Archived-At: <https://mailarchive.ietf.org/arch/msg/tls/ENrtyZKpskFKiJ6lB9Yztv1yut0>
Subject: Re: [TLS] Possible timing attack on TLS 1.3 padding mechanism
X-BeenThere: tls@ietf.org
X-Mailman-Version: 2.1.22
Precedence: list
List-Id: "This is the mailing list for the Transport Layer Security working group of the IETF." <tls.ietf.org>
List-Unsubscribe: <https://www.ietf.org/mailman/options/tls>, <mailto:tls-request@ietf.org?subject=unsubscribe>
List-Archive: <https://mailarchive.ietf.org/arch/browse/tls/>
List-Post: <mailto:tls@ietf.org>
List-Help: <mailto:tls-request@ietf.org?subject=help>
List-Subscribe: <https://www.ietf.org/mailman/listinfo/tls>, <mailto:tls-request@ietf.org?subject=subscribe>
X-List-Received-Date: Fri, 02 Mar 2018 00:49:53 -0000

On Thu 2018-03-01 21:52:51 +0000, Paterson, Kenny wrote:
> I think there's a possible timing attack on a naïve implementation of
> de-padding.

Thanks for observing this, Kenny!  I think this came up when we were
designing the padding originally, and iirc, the general consensus was:

 (a) this scheme allows people to not pad at all, which saves bytes in
     the most heavily traffic-constrained case, and

 (b) there may well be timing attacks based on the handling of the
     non-padded data too, and those are likely to be stronger timing
     effects than the effects in the padding layer.

I think with (b) we might have gotten a bit overly nihilistic -- for one
thing, depadding probably happens in the TLS layer of the implementation
itself, so any response generated by the TLS layer will have tighter
timing bounds than anything that does data handling.  And, implementers
that use any given TLS stack can control their own timing code, but
can't necessarily control the code of the TLS implementation that
they're sitting atop.  TLS implementers probably don't want to leak info
that the user has deliberately taken steps to avoid leaking!

Our implementer guidance should also already say that the best place to
pad is at the application layer, where the implementer can more
accurately design padding that meets the expected usage profile --
padding at the TLS layer is available for implementers that don't have
this option, but probably isn't the optimal solution.

> This padding scheme is quite important for TLS 1.3 because the current
> AEAD schemes do leak the length of record plaintexts.

thanks for acknowledging the value of the padding. i agree! :)

The timing-based size leak you're talking about still looks harder to
attack reliably than the direct size leakage we have without the
padding.

> 1. Do constant-time depadding - by examining every byte in the
> plaintext structure even after the first non-00 byte is encountered.

do you have concrete implementation suggestions?

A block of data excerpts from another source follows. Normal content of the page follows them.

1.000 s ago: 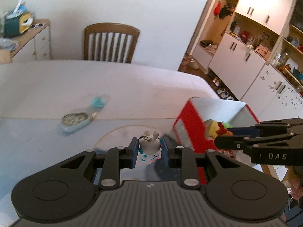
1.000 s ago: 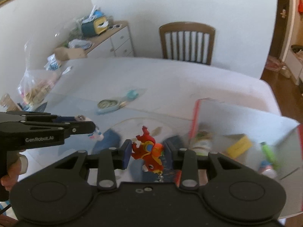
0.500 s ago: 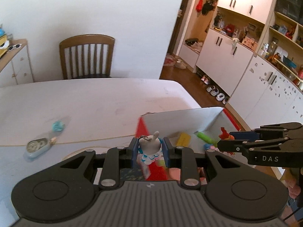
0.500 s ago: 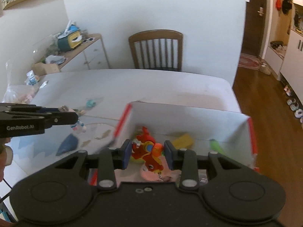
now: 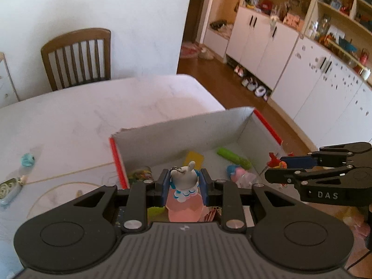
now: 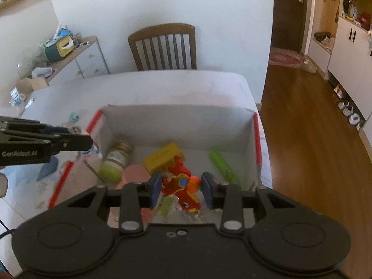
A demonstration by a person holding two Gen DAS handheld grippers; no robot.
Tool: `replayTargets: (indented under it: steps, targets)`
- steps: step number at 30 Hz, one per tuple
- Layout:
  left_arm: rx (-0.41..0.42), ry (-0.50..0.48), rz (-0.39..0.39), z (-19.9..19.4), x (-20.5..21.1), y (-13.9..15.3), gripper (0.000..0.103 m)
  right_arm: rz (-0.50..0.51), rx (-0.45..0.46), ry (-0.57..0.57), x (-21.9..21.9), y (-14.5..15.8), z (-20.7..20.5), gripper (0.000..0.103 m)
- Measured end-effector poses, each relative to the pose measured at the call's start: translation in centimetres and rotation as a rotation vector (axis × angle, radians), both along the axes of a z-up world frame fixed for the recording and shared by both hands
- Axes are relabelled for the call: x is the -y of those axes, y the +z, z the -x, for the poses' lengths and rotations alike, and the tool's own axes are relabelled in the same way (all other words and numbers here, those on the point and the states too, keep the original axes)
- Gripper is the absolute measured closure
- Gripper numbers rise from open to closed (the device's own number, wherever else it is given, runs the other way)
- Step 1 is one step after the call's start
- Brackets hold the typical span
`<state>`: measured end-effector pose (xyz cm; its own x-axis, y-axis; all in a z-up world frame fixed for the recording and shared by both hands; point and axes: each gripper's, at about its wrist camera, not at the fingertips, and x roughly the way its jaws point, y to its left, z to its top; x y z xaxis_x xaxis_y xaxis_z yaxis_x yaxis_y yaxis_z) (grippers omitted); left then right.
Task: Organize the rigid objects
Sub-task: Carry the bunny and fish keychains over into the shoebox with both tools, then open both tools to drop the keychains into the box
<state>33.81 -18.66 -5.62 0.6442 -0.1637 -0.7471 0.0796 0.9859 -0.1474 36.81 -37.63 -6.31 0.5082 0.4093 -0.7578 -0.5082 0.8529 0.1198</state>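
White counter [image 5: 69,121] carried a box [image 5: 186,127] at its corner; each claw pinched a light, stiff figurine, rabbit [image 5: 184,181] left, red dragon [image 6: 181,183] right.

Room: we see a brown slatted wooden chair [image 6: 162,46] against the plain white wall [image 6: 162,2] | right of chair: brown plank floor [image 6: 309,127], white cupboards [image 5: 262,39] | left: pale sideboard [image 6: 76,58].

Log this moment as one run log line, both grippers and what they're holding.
left gripper: shut on white bunny figurine | right gripper: shut on red dragon toy | both over open cardboard box
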Motion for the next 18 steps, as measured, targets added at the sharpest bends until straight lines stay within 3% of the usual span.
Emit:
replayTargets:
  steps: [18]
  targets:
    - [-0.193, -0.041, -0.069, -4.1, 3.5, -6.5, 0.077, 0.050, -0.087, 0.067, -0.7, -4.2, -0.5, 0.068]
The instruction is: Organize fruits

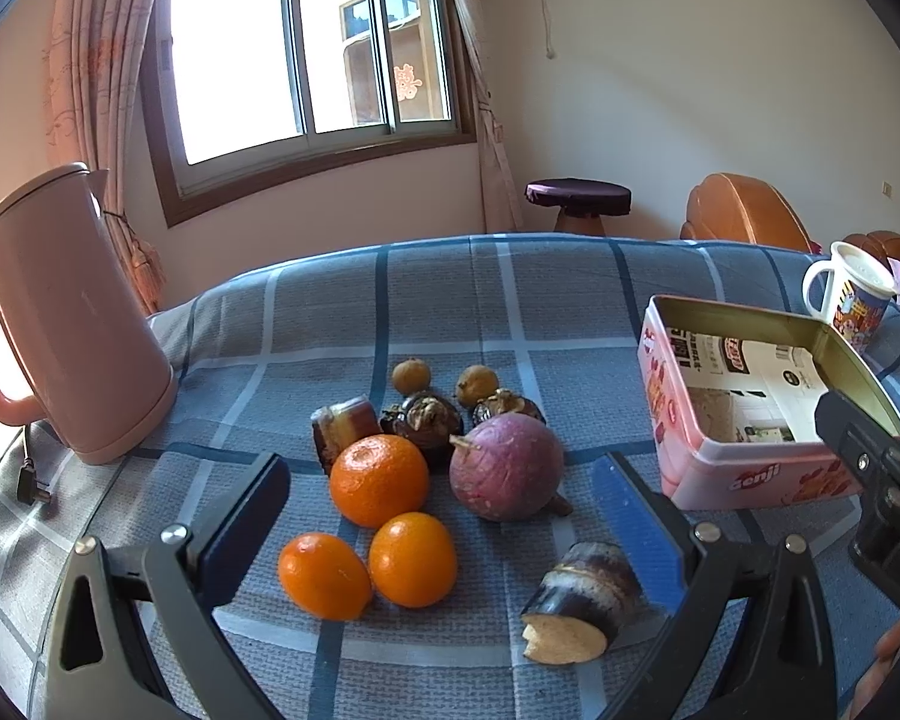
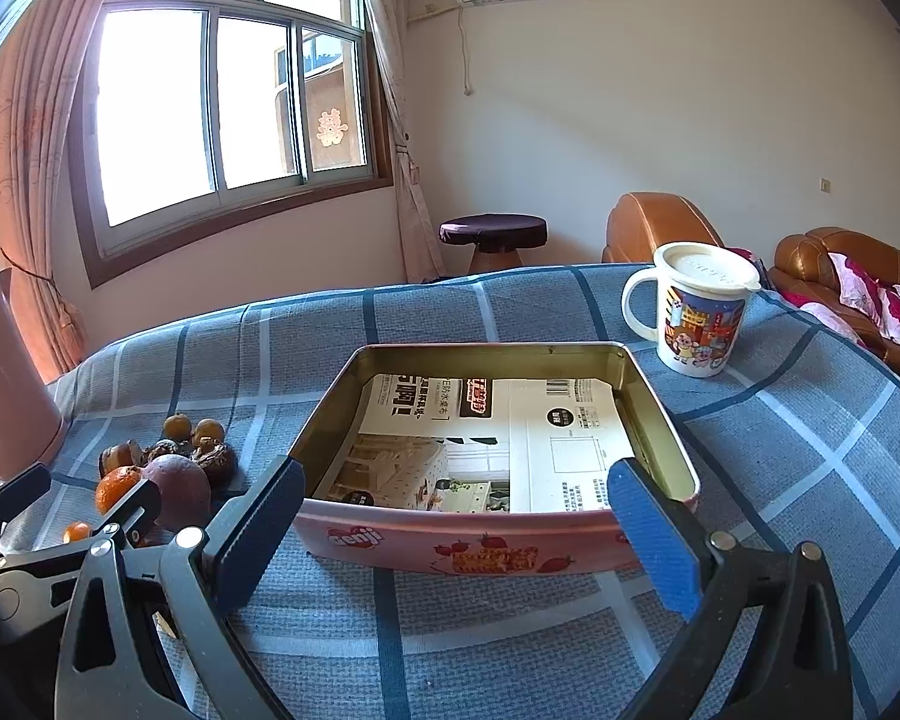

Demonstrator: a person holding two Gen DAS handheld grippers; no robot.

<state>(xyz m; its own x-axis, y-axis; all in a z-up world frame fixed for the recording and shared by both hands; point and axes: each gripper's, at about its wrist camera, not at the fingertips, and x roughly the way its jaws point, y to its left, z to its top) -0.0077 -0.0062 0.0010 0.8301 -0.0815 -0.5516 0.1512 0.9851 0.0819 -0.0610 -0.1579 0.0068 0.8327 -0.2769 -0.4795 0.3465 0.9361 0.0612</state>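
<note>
On checked cloth, three glossy oranges [image 1: 379, 480], purple round fruit [image 1: 506, 466], dark cut pieces [image 1: 582, 615]

The pink rectangular metal tin [image 2: 498, 546] stands open on top, only printed paper lining its floor, so its inside is free from above. Bare blue checked cloth on the counter [image 2: 450, 648] lies in front of it. The white lidded cartoon mug [image 2: 699, 312] stands apart behind its right far corner. To the left, 3 bright oranges [image 1: 379, 480], a purple round root [image 1: 506, 467] and dark smaller pieces crowd together, touching. The pink electric kettle [image 1: 72, 324] blocks the far left.
</note>
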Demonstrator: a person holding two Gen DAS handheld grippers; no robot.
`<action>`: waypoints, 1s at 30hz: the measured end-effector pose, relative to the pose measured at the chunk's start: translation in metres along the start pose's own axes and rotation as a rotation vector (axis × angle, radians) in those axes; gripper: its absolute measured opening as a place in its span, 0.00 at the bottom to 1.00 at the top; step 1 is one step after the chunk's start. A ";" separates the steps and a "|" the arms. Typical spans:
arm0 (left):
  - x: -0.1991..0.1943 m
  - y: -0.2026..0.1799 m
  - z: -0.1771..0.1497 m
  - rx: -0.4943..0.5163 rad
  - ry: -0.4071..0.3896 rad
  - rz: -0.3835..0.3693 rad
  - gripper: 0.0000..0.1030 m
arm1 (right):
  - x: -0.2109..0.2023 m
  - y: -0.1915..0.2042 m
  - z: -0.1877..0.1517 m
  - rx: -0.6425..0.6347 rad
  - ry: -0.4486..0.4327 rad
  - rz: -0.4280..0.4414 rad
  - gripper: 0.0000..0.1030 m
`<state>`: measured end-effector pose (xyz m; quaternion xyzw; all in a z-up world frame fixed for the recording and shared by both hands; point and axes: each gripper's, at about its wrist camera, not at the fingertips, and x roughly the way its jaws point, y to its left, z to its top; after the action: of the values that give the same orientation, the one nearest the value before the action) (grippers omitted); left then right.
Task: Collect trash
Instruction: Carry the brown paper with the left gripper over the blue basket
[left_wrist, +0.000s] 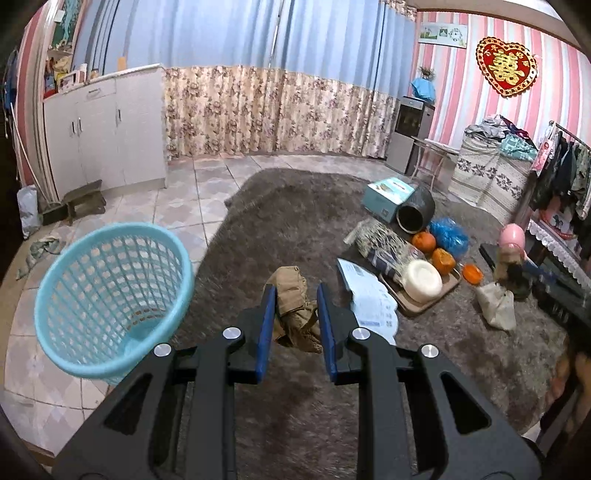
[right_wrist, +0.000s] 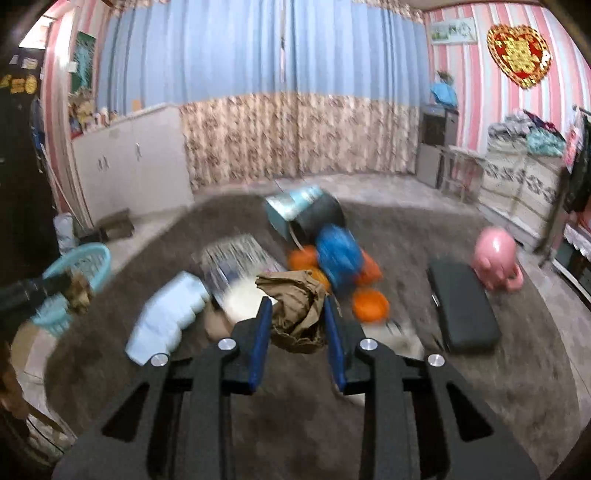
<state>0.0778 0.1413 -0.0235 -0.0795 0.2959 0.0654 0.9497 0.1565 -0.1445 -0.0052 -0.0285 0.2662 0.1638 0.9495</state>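
My left gripper (left_wrist: 295, 291) is shut on a crumpled brown paper wad (left_wrist: 293, 306) and holds it above the grey shag rug (left_wrist: 295, 206). A light blue plastic mesh basket (left_wrist: 110, 299) stands tilted just left of it, on the tiled floor. My right gripper (right_wrist: 298, 304) is shut on a second crumpled brown paper wad (right_wrist: 295, 310), held above the rug. In the right wrist view, the basket (right_wrist: 79, 273) is at far left, with the left gripper and its wad (right_wrist: 77, 290) in front of it.
On the rug lie a white leaflet (left_wrist: 369, 299), a tray (left_wrist: 417, 308) with a white bowl (left_wrist: 423, 280), oranges (left_wrist: 424, 242), a blue bag (left_wrist: 448, 232), a dark pot (left_wrist: 415, 210), a teal box (left_wrist: 386, 195), a black case (right_wrist: 461, 306) and a pink toy (right_wrist: 495, 258). White cabinets (left_wrist: 107, 125) stand left.
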 end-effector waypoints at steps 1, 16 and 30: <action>-0.001 0.004 0.004 0.003 -0.005 0.012 0.21 | 0.003 0.010 0.012 -0.006 -0.022 0.022 0.28; -0.010 0.109 0.054 -0.042 -0.036 0.222 0.21 | 0.071 0.178 0.111 -0.092 -0.068 0.351 0.28; 0.020 0.190 0.043 -0.130 0.044 0.332 0.22 | 0.154 0.262 0.063 -0.143 0.092 0.507 0.28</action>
<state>0.0848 0.3367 -0.0214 -0.0922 0.3208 0.2383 0.9121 0.2261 0.1576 -0.0216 -0.0354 0.2954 0.4135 0.8605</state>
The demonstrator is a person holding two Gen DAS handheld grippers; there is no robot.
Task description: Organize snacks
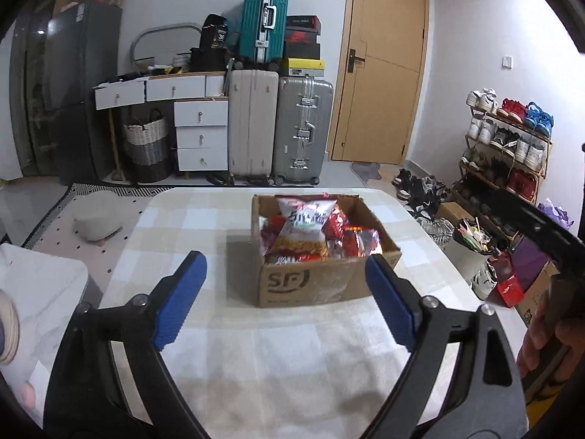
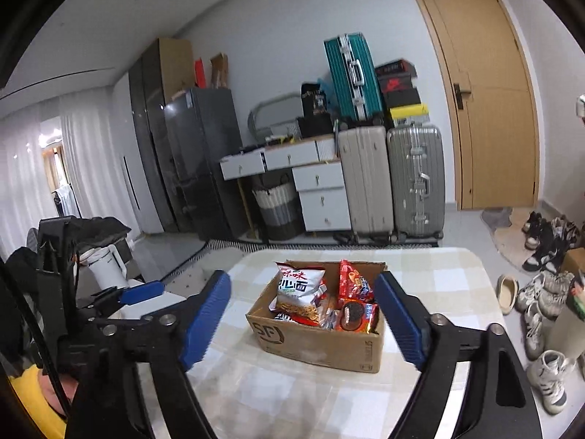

I'm not sure how to convince a clever compiler to actually run this
entire loop if you count from the back -- i can easily see the tail of
the walk being optimized away since it has no bearing on the rest of the
program control or data flow.

You could of course check from the front of the plaintext, keeping every
non-zero value:

  char ptype = 0;
  for (i = 0; i < plaintext_len; i++)
    if plaintext[i]
      ptype = plaintext[i];

but iiuc, this leaks the number of zeros in the plaintext overall,
assuming that the store instruction has noticeable time.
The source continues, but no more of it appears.